[ASSIGNED TASK]: The answer must consist only of the lines from the line with "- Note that" to the line with "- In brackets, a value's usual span", both included, exactly as they stand below.

[RECORDED INFORMATION]:

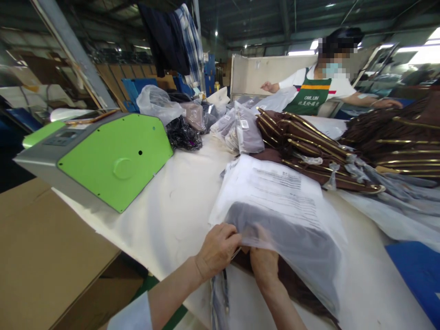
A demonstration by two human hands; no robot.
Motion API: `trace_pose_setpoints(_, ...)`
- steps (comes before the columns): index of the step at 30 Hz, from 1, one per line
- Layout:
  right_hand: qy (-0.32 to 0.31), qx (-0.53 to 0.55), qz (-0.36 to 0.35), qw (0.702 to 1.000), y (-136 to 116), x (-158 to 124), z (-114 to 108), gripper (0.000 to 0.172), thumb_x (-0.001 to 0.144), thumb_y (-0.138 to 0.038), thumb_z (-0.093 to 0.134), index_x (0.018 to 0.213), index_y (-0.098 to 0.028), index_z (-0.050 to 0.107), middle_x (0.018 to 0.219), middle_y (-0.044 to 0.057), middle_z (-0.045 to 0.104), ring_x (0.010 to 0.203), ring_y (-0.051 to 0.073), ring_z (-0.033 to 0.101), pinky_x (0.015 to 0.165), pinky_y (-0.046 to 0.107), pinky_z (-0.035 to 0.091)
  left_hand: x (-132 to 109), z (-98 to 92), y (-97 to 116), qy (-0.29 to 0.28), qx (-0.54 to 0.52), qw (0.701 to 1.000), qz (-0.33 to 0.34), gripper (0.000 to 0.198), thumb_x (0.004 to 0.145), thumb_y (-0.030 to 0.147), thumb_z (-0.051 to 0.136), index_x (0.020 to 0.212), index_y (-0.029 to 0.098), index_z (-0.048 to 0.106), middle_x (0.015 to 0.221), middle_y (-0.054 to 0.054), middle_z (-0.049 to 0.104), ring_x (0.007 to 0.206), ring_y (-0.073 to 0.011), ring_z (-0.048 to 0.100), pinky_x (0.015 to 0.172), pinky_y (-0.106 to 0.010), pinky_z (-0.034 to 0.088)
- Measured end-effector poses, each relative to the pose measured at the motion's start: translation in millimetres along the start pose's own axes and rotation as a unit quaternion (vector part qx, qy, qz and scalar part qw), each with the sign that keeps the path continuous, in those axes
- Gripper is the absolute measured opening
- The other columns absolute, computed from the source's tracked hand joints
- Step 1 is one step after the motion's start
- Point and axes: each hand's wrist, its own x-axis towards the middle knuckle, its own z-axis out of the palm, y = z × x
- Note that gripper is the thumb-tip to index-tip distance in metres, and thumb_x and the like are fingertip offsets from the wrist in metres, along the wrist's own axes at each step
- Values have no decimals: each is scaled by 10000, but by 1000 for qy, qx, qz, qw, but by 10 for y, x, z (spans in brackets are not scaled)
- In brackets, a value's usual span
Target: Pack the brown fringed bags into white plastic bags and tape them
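My left hand (217,250) pinches the open edge of a frosted plastic bag (292,201) with printed text, lying on the white table (178,201). My right hand (264,261) reaches inside the bag mouth, its fingers hidden behind the plastic, against a dark brown garment (285,238) that sits partly in the bag. More brown cloth (299,288) lies under the bag near my right wrist.
A green and grey machine (110,160) stands at the left. Cardboard boxes (44,256) sit below it. Bagged garments (240,130) and brown garments with gold trim (309,142) pile up behind. Across the table stands a person in a green apron (311,94). A blue bin (417,275) is at the right.
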Motion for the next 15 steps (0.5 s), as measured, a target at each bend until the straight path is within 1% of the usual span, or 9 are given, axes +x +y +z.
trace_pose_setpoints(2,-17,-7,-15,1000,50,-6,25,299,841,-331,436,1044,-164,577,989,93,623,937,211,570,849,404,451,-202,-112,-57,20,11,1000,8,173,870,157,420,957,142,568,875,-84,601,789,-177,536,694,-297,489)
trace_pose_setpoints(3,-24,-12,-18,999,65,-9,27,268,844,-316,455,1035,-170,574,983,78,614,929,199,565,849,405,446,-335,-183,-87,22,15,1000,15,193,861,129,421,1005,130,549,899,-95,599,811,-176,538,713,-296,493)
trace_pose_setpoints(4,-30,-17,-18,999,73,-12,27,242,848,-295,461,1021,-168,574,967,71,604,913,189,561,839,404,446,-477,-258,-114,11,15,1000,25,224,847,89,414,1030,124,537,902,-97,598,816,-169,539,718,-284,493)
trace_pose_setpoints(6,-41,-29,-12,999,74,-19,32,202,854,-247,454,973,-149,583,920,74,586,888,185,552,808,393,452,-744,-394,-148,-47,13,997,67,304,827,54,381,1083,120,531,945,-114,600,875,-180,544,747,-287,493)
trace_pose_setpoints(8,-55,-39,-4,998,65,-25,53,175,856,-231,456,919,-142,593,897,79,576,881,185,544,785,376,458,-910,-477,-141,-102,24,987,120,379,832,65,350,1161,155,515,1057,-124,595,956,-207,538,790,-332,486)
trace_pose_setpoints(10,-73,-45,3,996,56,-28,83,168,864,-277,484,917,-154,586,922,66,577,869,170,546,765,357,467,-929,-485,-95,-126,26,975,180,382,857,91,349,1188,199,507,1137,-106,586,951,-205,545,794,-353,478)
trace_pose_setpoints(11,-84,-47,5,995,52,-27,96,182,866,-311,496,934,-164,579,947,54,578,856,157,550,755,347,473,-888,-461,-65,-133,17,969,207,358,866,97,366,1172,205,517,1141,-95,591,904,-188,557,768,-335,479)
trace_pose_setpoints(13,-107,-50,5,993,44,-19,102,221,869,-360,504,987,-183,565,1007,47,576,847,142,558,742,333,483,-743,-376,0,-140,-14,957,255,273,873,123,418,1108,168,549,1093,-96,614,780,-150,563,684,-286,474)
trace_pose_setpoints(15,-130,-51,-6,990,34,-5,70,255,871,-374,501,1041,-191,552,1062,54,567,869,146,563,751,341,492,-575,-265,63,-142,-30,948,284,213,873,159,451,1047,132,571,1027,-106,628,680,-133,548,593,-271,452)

[EXERCISE RESULT]:
- Note that gripper is the thumb-tip to index-tip distance in metres, and thumb_x and the like are fingertip offsets from the wrist in metres, along the wrist's own axes at each step
- Values have no decimals: each is scaled by 10000, but by 1000 for qy, qx, qz, qw, but by 10 for y, x, z (spans in brackets are not scaled)
- In brackets, a value's usual span

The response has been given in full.